Your goal: The answer must be an exact copy of the entries below, with no images in it.

Exercise inputs:
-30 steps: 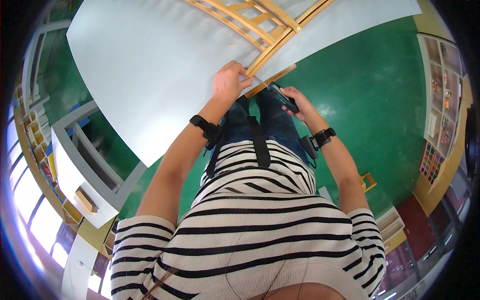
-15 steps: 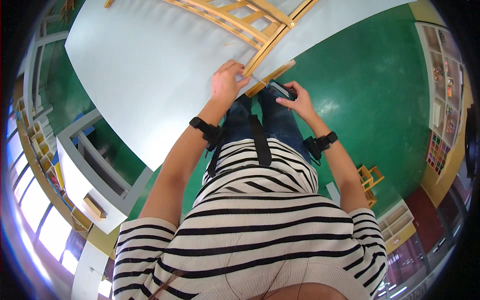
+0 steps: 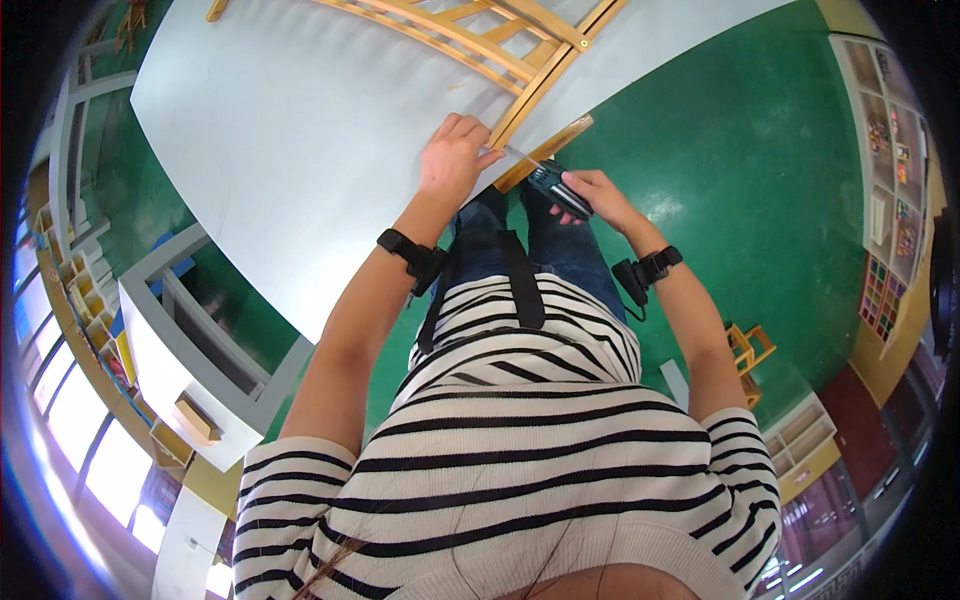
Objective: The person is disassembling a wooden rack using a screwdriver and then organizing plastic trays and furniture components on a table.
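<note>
My right hand [image 3: 595, 200] grips a screwdriver [image 3: 556, 188] with a thick dark teal body, which looks powered. Its thin metal shaft points up and left to the near end of a wooden bar. That bar belongs to a slatted light-wood frame [image 3: 540, 85] lying on the white table [image 3: 290, 150]. At the bar's end my left hand [image 3: 455, 158] is closed, thumb and fingers close together by the shaft's tip. What it pinches is too small to make out. A second wooden piece [image 3: 570, 138] lies along the table edge, beneath the shaft.
Green floor [image 3: 700, 180] stretches to the right of the table. Shelves [image 3: 890, 150] with small colourful items stand along the right wall. A small wooden stool [image 3: 748, 355] is at the lower right. On the left stands a white-topped unit [image 3: 170, 370] with a wooden block on it.
My right hand has turned and shifted slightly down, so more of the screwdriver's body and shaft shows. My left hand stays at the bar's end, nearly unmoved.
</note>
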Demonstrator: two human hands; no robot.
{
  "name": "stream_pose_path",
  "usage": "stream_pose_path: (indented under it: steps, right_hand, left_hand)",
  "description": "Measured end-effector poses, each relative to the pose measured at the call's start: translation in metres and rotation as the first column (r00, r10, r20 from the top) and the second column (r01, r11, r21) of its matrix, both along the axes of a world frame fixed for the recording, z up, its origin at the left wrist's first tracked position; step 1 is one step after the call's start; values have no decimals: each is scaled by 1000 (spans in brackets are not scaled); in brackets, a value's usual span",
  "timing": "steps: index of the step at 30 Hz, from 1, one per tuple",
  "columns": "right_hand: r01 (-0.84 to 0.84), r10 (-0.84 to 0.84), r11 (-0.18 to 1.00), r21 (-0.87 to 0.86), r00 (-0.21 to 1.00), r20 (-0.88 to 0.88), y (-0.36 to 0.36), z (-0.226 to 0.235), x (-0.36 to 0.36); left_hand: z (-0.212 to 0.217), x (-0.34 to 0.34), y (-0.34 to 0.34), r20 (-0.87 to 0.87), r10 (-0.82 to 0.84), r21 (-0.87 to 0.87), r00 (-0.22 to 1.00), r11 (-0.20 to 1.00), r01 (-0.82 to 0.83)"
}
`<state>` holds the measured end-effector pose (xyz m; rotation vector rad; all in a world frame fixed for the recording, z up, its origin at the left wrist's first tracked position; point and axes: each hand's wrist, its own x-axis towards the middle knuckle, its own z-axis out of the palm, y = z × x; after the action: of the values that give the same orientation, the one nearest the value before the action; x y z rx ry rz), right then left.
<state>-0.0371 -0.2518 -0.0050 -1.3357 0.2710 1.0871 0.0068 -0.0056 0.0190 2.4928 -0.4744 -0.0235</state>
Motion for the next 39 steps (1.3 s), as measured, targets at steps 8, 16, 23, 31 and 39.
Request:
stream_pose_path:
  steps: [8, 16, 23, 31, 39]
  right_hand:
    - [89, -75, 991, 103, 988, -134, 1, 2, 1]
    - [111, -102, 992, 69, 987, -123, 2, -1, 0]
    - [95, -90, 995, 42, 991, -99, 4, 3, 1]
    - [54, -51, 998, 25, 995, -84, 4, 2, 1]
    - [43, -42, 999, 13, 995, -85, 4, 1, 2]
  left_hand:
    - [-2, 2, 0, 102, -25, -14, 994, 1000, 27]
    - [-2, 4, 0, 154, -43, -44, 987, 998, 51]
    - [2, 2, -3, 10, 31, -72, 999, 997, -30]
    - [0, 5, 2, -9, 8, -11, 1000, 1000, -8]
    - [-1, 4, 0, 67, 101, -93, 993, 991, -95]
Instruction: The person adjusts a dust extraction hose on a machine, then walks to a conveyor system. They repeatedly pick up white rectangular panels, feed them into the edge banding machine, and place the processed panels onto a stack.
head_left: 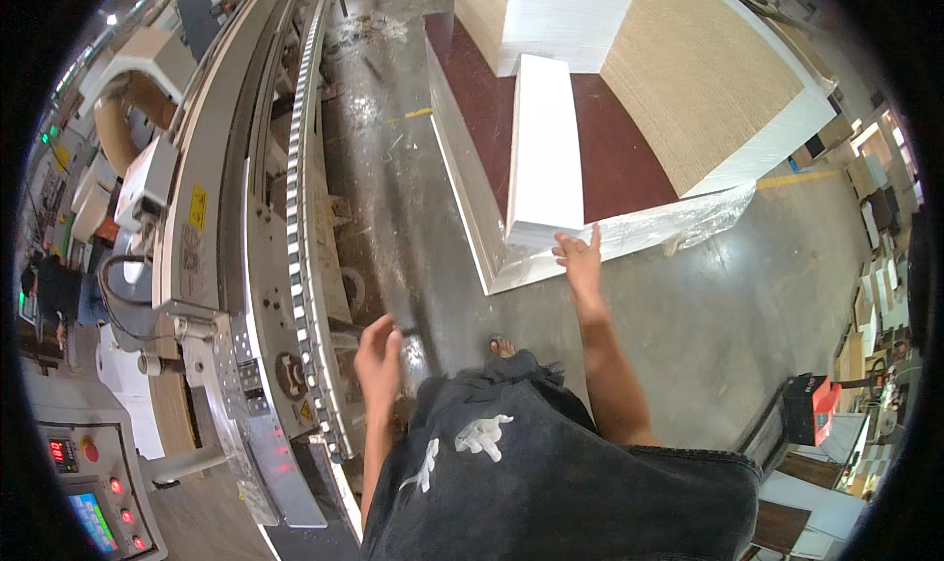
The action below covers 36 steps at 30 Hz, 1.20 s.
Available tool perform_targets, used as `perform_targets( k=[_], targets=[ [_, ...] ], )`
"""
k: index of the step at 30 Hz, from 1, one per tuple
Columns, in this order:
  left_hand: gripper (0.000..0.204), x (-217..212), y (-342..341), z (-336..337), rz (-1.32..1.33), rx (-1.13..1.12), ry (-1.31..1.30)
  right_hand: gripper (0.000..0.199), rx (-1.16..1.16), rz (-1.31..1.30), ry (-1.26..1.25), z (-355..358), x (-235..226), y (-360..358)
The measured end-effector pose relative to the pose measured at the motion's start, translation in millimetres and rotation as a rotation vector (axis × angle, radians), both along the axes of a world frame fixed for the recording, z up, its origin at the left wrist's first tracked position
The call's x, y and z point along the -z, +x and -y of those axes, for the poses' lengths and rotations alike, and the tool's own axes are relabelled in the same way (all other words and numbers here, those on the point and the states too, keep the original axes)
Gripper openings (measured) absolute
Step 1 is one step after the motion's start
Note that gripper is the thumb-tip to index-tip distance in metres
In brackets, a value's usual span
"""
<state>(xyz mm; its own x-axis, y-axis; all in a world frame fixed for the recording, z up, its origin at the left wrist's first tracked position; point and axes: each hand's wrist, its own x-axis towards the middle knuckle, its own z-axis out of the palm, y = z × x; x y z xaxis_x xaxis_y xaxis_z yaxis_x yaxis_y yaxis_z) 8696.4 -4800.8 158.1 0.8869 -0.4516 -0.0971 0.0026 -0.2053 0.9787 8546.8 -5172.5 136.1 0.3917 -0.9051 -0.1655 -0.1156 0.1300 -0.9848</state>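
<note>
So nearest us is our dark shirt (590,482) with white patches on the front, and both our bare forearms run out past it toward the far side. Our left hand (378,364) is up on the left, wrist roughly straight, fingers loosely bent and pointing away from us; we can't tell if they're closed on anything. It's just right of the long machine (270,295), near the black-and-white track (313,354) along its edge. Our right arm is stretched out further, elbow nearly straight, and the right hand (580,256) is open with the fingers spread, right at the near end of the narrow white panels (547,158). Can't tell whether the fingertips actually touch them. Those panels lie lengthwise, near to far, on a dark red board (624,158) topping a big pale stack, and tall tan-faced boards (703,84) stand on its far right.
</note>
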Motion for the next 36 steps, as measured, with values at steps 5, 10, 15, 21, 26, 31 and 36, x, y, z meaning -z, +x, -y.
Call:
perform_targets(
  k=[5, 10, 15, 21, 26, 31, 36],
  targets=[
    [0.058, 2.3, 7.4, 168.5, -0.177, 0.308, -0.151, 0.098, -0.096, 0.18, 0.156, -6.0, -7.2, 8.2],
    [0.046, 6.7, 7.1, 284.0, -0.6, 0.047, -0.191, 0.104, -0.325, 0.196, 0.365, -33.3, -17.0, 17.3],
    [0.03, 9.4, 2.3, 301.4, -0.585, -0.1, -0.128, 0.078, -0.493, 0.246, 0.42, -17.7, -23.9, 10.5],
    [0.027, 10.7, -16.0, 231.1, -0.513, -0.152, -0.126, 0.058, -0.498, 0.139, 0.505, 0.1, -11.1, -4.1],
    [0.029, 25.4, -44.0, 100.1, -0.369, -0.436, -0.01, 0.052, -0.542, 0.132, 0.607, -15.0, -18.3, 6.4],
    [0.028, 26.5, -90.9, -50.6, -0.293, -0.581, -0.077, 0.031, -0.53, 0.094, 0.559, -44.0, 1.7, 40.7],
    [0.028, 28.7, -173.9, -179.4, -0.11, -0.701, -0.07, 0.027, -0.576, 0.016, 0.624, -125.1, 22.9, 63.7]
  ],
)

Solution to this task:
-30 steps: 
-15 steps: 
+0 steps: 
Objective: The person is disassembling a wooden rack using a screwdriver and then organizing plastic trays and furniture components on a table.
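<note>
My right hand [image 3: 595, 200] grips a screwdriver [image 3: 556, 188] with a thick dark teal body, which looks powered. Its thin metal shaft points up and left to the near end of a wooden bar. That bar belongs to a slatted light-wood frame [image 3: 540, 85] lying on the white table [image 3: 290, 150]. At the bar's end my left hand [image 3: 455, 158] is closed, thumb and fingers close together by the shaft's tip. What it pinches is too small to make out. A second wooden piece [image 3: 570, 138] lies along the table edge, beneath the shaft.
Green floor [image 3: 700, 180] stretches to the right of the table. Shelves [image 3: 890, 150] with small colourful items stand along the right wall. A small wooden stool [image 3: 748, 355] is at the lower right. On the left stands a white-topped unit [image 3: 170, 370] with a wooden block on it.
My right hand has turned and shifted slightly down, so more of the screwdriver's body and shaft shows. My left hand stays at the bar's end, nearly unmoved.
</note>
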Demonstrator: two human hands; no robot.
{
  "name": "stream_pose_path",
  "usage": "stream_pose_path: (indented under it: steps, right_hand, left_hand)",
  "description": "Measured end-effector poses, each relative to the pose measured at the call's start: translation in metres and rotation as the first column (r00, r10, r20 from the top) and the second column (r01, r11, r21) of its matrix, both along the axes of a world frame fixed for the recording, z up, its origin at the left wrist's first tracked position; step 1 is one step after the call's start; values have no decimals: each is scaled by 1000 (spans in brackets are not scaled); in brackets, a value's usual span",
  "timing": "steps: index of the step at 30 Hz, from 1, one per tuple",
  "columns": "right_hand: r01 (-0.84 to 0.84), r10 (-0.84 to 0.84), r11 (-0.18 to 1.00), r21 (-0.87 to 0.86), r00 (-0.21 to 1.00), r20 (-0.88 to 0.88), y (-0.36 to 0.36), z (-0.226 to 0.235), x (-0.36 to 0.36); left_hand: z (-0.212 to 0.217), x (-0.34 to 0.34), y (-0.34 to 0.34), r20 (-0.87 to 0.87), r10 (-0.82 to 0.84), r21 (-0.87 to 0.87), r00 (-0.22 to 1.00), r11 (-0.20 to 1.00), r01 (-0.82 to 0.83)"
}
`<state>` holds the measured end-effector pose (xyz m; rotation vector rad; all in a world frame fixed for the recording, z up, its origin at the left wrist's first tracked position; point and axes: each hand's wrist, its own x-axis towards the middle knuckle, its own z-axis out of the palm, y = z × x; after the action: of the values that give the same orientation, the one nearest the value before the action; x y z rx ry rz), right then left.
<state>-0.0371 -0.2518 -0.0050 -1.3357 0.2710 1.0871 0.0068 -0.0056 0.0190 2.4928 -0.4744 -0.0235</state>
Motion for the next 39 steps (1.3 s), as measured, targets at steps 8, 16, 23, 31 and 39.
Request:
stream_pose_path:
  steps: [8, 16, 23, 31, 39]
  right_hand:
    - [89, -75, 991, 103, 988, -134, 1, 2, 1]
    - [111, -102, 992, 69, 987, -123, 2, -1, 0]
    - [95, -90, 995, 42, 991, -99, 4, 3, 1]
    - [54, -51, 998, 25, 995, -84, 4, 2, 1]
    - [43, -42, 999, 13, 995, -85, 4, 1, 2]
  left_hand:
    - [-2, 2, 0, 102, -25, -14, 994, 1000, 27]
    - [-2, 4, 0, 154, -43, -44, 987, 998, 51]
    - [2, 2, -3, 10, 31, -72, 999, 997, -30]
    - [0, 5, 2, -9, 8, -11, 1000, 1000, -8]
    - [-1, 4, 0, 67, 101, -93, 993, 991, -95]
Instruction: The person adjusts a dust extraction hose on a machine, then walks to a conveyor system. They repeatedly pick up white rectangular panels, feed them into the edge banding machine, and place the processed panels onto a stack.
head_left: 
The action below covers 36 steps at 30 Hz, 1.20 s.
Available tool perform_targets, used as `perform_targets( k=[_], targets=[ [_, ...] ], )`
"""
k: index of the step at 30 Hz, from 1, one per tuple
Columns, in this order:
  left_hand: gripper (0.000..0.204), x (-217..212), y (-342..341), z (-336..337), rz (-1.32..1.33), rx (-1.13..1.12), ry (-1.31..1.30)
  right_hand: gripper (0.000..0.199), rx (-1.16..1.16), rz (-1.31..1.30), ry (-1.26..1.25), z (-355..358), x (-235..226), y (-360..358)
The measured end-effector pose relative to the pose measured at the motion's start, translation in millimetres and rotation as a rotation vector (axis × angle, radians), both along the axes of a world frame fixed for the recording, z up, its origin at the left wrist's first tracked position
The call's x, y and z point along the -z, +x and -y of those axes, for the poses' lengths and rotations alike, and the tool's own axes are relabelled in the same way (all other words and numbers here, those on the point and the states too, keep the original axes)
Gripper openings (measured) absolute
Step 1 is one step after the motion's start
Note that gripper is the thumb-tip to index-tip distance in metres
In brackets, a value's usual span
"""
<state>(xyz mm; its own x-axis, y-axis; all in a world frame fixed for the recording, z up, its origin at the left wrist's first tracked position; point and axes: each hand's wrist, its own x-axis towards the middle knuckle, its own z-axis out of the palm, y = z × x; x y z xaxis_x xaxis_y xaxis_z yaxis_x yaxis_y yaxis_z) 8696.4 -4800.8 158.1 0.8869 -0.4516 -0.0971 0.0026 -0.2053 0.9787 8546.8 -5172.5 136.1 0.3917 -0.9051 -0.1655 -0.1156 0.1300 -0.9848</state>
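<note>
So nearest us is our dark shirt (590,482) with white patches on the front, and both our bare forearms run out past it toward the far side. Our left hand (378,364) is up on the left, wrist roughly straight, fingers loosely bent and pointing away from us; we can't tell if they're closed on anything. It's just right of the long machine (270,295), near the black-and-white track (313,354) along its edge. Our right arm is stretched out further, elbow nearly straight, and the right hand (580,256) is open with the fingers spread, right at the near end of the narrow white panels (547,158). Can't tell whether the fingertips actually touch them. Those panels lie lengthwise, near to far, on a dark red board (624,158) topping a big pale stack, and tall tan-faced boards (703,84) stand on its far right.
</note>
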Motion for the next 36 steps, as measured, with values at steps 5, 10, 15, 21, 26, 31 and 36, x, y, z meaning -z, +x, -y.
Call:
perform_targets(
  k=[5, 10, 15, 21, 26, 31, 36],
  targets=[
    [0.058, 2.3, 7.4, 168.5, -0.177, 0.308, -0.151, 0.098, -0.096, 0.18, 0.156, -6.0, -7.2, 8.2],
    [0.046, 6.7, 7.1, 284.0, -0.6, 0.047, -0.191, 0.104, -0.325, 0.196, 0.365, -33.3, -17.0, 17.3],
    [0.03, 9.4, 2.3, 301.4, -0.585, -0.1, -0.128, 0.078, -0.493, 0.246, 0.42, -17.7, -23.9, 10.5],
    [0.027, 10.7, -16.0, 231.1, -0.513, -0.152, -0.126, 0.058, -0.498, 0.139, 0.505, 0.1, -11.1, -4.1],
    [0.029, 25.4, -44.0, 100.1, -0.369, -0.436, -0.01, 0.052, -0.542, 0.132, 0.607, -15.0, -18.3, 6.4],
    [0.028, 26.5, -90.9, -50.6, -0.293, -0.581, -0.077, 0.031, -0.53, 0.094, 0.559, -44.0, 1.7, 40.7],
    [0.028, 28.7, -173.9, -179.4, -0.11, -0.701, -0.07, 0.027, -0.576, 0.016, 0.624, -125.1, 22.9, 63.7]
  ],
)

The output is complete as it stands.